[[ Material for this exercise open ]]
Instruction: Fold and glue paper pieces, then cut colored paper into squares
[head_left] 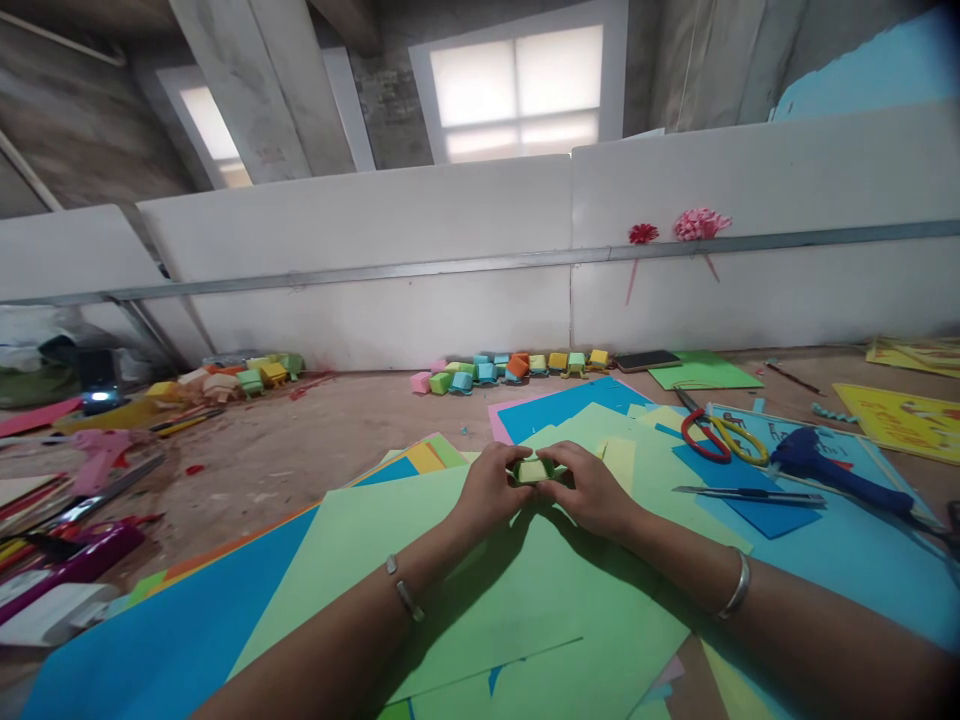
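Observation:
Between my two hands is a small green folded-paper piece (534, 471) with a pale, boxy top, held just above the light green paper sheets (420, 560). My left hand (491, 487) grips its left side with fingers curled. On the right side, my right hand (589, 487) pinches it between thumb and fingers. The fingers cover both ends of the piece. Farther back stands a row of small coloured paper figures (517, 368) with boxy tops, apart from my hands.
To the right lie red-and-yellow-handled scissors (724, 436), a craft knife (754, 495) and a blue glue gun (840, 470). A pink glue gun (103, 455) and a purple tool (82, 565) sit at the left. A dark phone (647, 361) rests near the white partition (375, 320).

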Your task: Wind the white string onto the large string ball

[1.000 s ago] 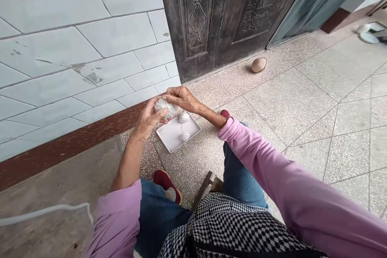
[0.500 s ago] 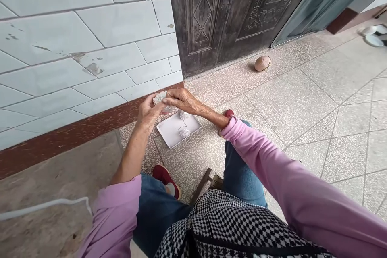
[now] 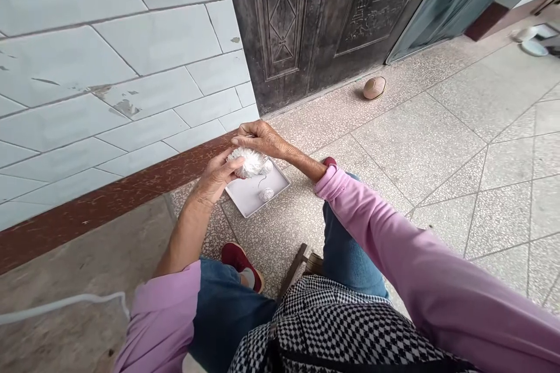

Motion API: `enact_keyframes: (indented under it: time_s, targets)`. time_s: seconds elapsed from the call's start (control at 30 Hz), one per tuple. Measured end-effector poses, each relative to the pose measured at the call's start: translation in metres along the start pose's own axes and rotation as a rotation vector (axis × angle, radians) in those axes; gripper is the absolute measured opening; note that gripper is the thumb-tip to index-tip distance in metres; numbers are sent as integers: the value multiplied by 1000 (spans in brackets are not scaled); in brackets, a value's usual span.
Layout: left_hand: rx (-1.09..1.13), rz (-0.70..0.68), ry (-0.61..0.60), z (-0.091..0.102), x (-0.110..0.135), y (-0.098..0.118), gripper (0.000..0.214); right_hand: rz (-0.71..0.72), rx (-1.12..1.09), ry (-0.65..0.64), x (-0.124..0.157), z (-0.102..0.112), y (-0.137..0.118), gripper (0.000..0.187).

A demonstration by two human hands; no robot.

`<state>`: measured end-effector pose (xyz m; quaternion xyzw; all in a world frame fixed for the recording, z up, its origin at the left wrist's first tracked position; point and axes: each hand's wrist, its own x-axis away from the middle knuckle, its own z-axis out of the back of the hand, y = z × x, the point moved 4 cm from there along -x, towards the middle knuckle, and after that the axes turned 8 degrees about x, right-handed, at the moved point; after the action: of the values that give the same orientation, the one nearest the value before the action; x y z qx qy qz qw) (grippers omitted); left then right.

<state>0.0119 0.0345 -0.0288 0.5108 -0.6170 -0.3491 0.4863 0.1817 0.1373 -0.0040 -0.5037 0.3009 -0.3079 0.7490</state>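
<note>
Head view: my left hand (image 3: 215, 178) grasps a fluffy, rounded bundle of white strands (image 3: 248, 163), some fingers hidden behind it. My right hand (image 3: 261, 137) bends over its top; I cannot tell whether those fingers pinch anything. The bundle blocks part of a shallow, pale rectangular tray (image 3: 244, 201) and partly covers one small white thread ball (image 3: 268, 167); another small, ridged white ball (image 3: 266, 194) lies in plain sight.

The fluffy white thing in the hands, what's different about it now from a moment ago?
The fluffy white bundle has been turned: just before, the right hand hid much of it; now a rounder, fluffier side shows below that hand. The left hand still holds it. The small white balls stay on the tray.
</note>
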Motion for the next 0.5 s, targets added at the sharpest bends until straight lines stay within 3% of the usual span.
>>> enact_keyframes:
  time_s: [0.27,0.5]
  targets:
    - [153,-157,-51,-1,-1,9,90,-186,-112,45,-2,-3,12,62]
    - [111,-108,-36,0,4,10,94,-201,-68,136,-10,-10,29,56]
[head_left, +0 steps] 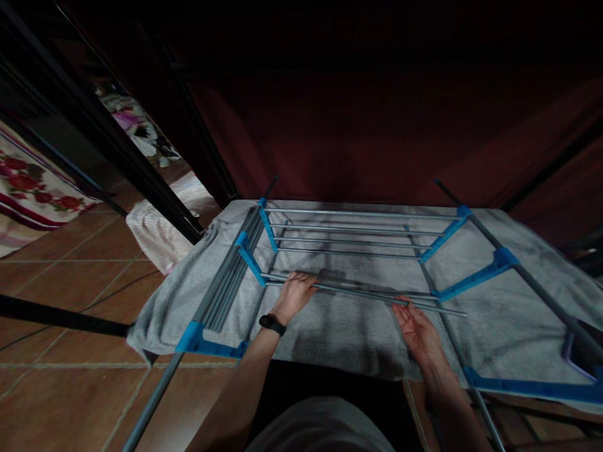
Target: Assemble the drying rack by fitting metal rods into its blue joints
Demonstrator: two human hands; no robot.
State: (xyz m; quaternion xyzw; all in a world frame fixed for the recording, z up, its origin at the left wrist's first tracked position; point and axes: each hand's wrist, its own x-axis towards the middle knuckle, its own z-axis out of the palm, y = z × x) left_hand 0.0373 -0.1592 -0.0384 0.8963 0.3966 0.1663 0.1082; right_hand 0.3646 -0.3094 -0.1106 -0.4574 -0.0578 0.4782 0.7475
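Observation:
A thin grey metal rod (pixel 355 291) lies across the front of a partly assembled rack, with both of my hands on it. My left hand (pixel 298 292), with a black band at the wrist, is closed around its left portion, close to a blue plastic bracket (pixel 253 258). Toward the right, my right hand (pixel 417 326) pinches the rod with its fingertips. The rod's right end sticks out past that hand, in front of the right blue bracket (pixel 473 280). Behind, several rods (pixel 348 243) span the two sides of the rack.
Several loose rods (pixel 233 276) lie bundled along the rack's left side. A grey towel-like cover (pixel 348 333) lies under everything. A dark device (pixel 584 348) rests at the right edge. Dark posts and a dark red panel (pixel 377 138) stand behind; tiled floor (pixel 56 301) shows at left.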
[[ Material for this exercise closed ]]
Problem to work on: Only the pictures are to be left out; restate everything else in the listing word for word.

Answer space:
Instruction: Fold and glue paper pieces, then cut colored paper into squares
[head_left] 
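Observation:
Between my two hands is a small green folded-paper piece (534, 471) with a pale, boxy top, held just above the light green paper sheets (420, 560). My left hand (491, 487) grips its left side with fingers curled. On the right side, my right hand (589, 487) pinches it between thumb and fingers. The fingers cover both ends of the piece. Farther back stands a row of small coloured paper figures (517, 368) with boxy tops, apart from my hands.
To the right lie red-and-yellow-handled scissors (724, 436), a craft knife (754, 495) and a blue glue gun (840, 470). A pink glue gun (103, 455) and a purple tool (82, 565) sit at the left. A dark phone (647, 361) rests near the white partition (375, 320).
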
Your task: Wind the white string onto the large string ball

[1.000 s ago] 
[0.500 s ago] 
[now] 

Motion API: `enact_keyframes: (indented under it: time_s, targets)`. time_s: seconds elapsed from the call's start (control at 30 Hz), one per tuple. Measured end-effector poses, each relative to the pose measured at the call's start: translation in metres along the start pose's own axes and rotation as a rotation vector (axis × angle, radians) in those axes; gripper is the absolute measured opening; note that gripper is the thumb-tip to index-tip distance in metres; numbers are sent as integers: the value multiplied by 1000 (spans in brackets are not scaled); in brackets, a value's usual span.
Layout: left_hand: rx (-1.09..1.13), rz (-0.70..0.68), ry (-0.61..0.60), z (-0.091..0.102), x (-0.110..0.135), y (-0.098..0.118), gripper (0.000..0.214); right_hand: rz (-0.71..0.72), rx (-1.12..1.09), ry (-0.65..0.64), x (-0.124..0.157), z (-0.102..0.112), y (-0.137..0.118), gripper (0.000..0.187).

A demonstration by two human hands; no robot.

`<state>`: measured end-effector pose (xyz m; quaternion xyzw; all in a world frame fixed for the recording, z up, its origin at the left wrist's first tracked position; point and axes: each hand's wrist, its own x-axis away from the middle knuckle, its own z-axis out of the back of the hand, y = z × x, the point moved 4 cm from there along -x, towards the middle knuckle, and after that the axes turned 8 degrees about x, right-handed, at the moved point; after the action: of the values that give the same orientation, the one nearest the value before the action; x y z qx qy qz qw) (grippers omitted); left then right.

<state>0.0119 0.0345 -0.0288 0.5108 -0.6170 -0.3491 0.4863 0.1817 0.1373 -0.0040 -0.5037 0.3009 -0.3079 0.7490</state>
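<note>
Head view: my left hand (image 3: 215, 178) grasps a fluffy, rounded bundle of white strands (image 3: 248, 163), some fingers hidden behind it. My right hand (image 3: 261, 137) bends over its top; I cannot tell whether those fingers pinch anything. The bundle blocks part of a shallow, pale rectangular tray (image 3: 244, 201) and partly covers one small white thread ball (image 3: 268, 167); another small, ridged white ball (image 3: 266, 194) lies in plain sight.

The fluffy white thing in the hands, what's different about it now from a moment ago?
The fluffy white bundle has been turned: just before, the right hand hid much of it; now a rounder, fluffier side shows below that hand. The left hand still holds it. The small white balls stay on the tray.
</note>
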Motion for the next 0.5 s, targets added at the sharpest bends until straight lines stay within 3% of the usual span.
>>> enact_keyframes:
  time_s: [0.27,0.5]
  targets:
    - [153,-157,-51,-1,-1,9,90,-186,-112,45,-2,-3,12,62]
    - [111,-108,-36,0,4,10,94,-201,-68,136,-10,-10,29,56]
[head_left, +0 steps] 
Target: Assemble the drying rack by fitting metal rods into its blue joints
Demonstrator: two human hands; no robot.
State: (xyz m; quaternion xyzw; all in a world frame fixed for the recording, z up, its origin at the left wrist's first tracked position; point and axes: each hand's wrist, its own x-axis towards the middle knuckle, its own z-axis out of the palm, y = z × x) left_hand 0.0373 -0.1592 -0.0384 0.8963 0.3966 0.1663 0.1082; right_hand 0.3646 -0.3094 -0.1106 -0.4574 -0.0578 0.4782 0.7475
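Observation:
A thin grey metal rod (pixel 355 291) lies across the front of a partly assembled rack, with both of my hands on it. My left hand (pixel 298 292), with a black band at the wrist, is closed around its left portion, close to a blue plastic bracket (pixel 253 258). Toward the right, my right hand (pixel 417 326) pinches the rod with its fingertips. The rod's right end sticks out past that hand, in front of the right blue bracket (pixel 473 280). Behind, several rods (pixel 348 243) span the two sides of the rack.
Several loose rods (pixel 233 276) lie bundled along the rack's left side. A grey towel-like cover (pixel 348 333) lies under everything. A dark device (pixel 584 348) rests at the right edge. Dark posts and a dark red panel (pixel 377 138) stand behind; tiled floor (pixel 56 301) shows at left.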

This answer has no further content.